I don't know who or where she was from, but she soothed me. Soft almond eyes framed by raven hair. Wide reassuring smile. I felt nothing sexual between us, which was good, as I'm confused enough as it is. But love cut through the ethereal fog. Others wandered the house in shadow, voices tangled, distant. They paid us no mind as I sank into her arms, eyes closed, mind drifting between worlds. Then she dissolved, her sweet scent lingering like a ghost. The mad spirits were gone.

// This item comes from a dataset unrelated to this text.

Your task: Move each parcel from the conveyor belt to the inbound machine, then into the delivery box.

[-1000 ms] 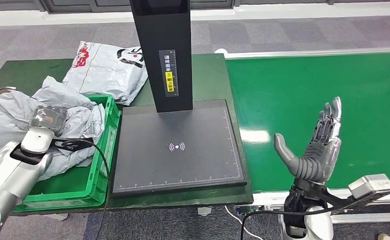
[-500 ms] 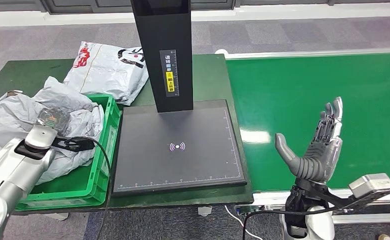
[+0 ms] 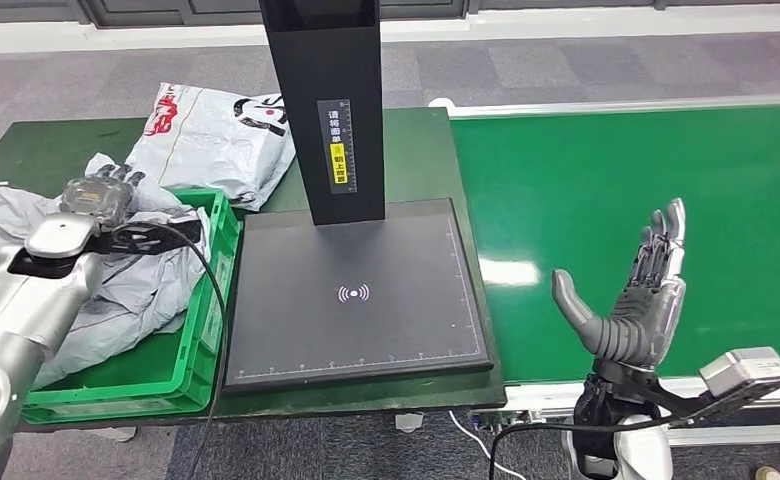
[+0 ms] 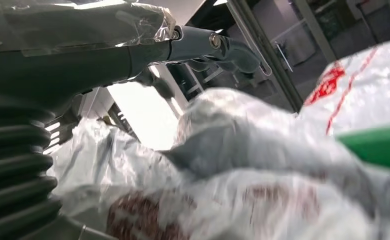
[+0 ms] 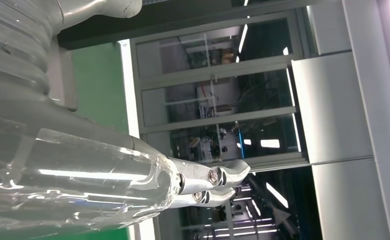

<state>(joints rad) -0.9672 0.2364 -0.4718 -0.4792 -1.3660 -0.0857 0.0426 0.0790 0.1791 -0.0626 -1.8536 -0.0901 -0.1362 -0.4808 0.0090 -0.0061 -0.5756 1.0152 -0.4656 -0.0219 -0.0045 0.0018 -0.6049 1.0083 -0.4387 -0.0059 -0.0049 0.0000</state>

Suburbia is a cancer. Blow it all up, irradiate the soulless architecture, burn the manicured lawns. Force the fucks content with this disease out of their holding pens and into the cul-de-sacs. Their isolation makes them refugees, so let's animate this condition. A block party of the sad and lost.

There've been a million parodies of suburbia, but what has it accomplished? The prefab bullshit keeps spreading, numbed inmates multiply, concrete horizons widen. But there is hope. Strip mall decay appears permanent, the first sign of possible renewal. It'll take time for aggressive plant growth to strangle what remains, but nature is a patient assassin. We age, foundations crack, roots break through sidewalks and basements. It's coming and there's nothing we can do about it. The real Green solution will doubtless be the final one.

I slink through crowds under cover of mist, but one-to-one I open up, usually with someone who looks like they could use it. This cashier did. She returned my smile and laughed. She scanned my items while flirting back, happy to be noticed. It doesn't take much to move past social banalities. Most people embrace it. Atomized lives lead to ritual exchanges, no eye contact, no warmth. But the heart still beats, desire burns. We aren't completely dead, despite efforts to keep us that way.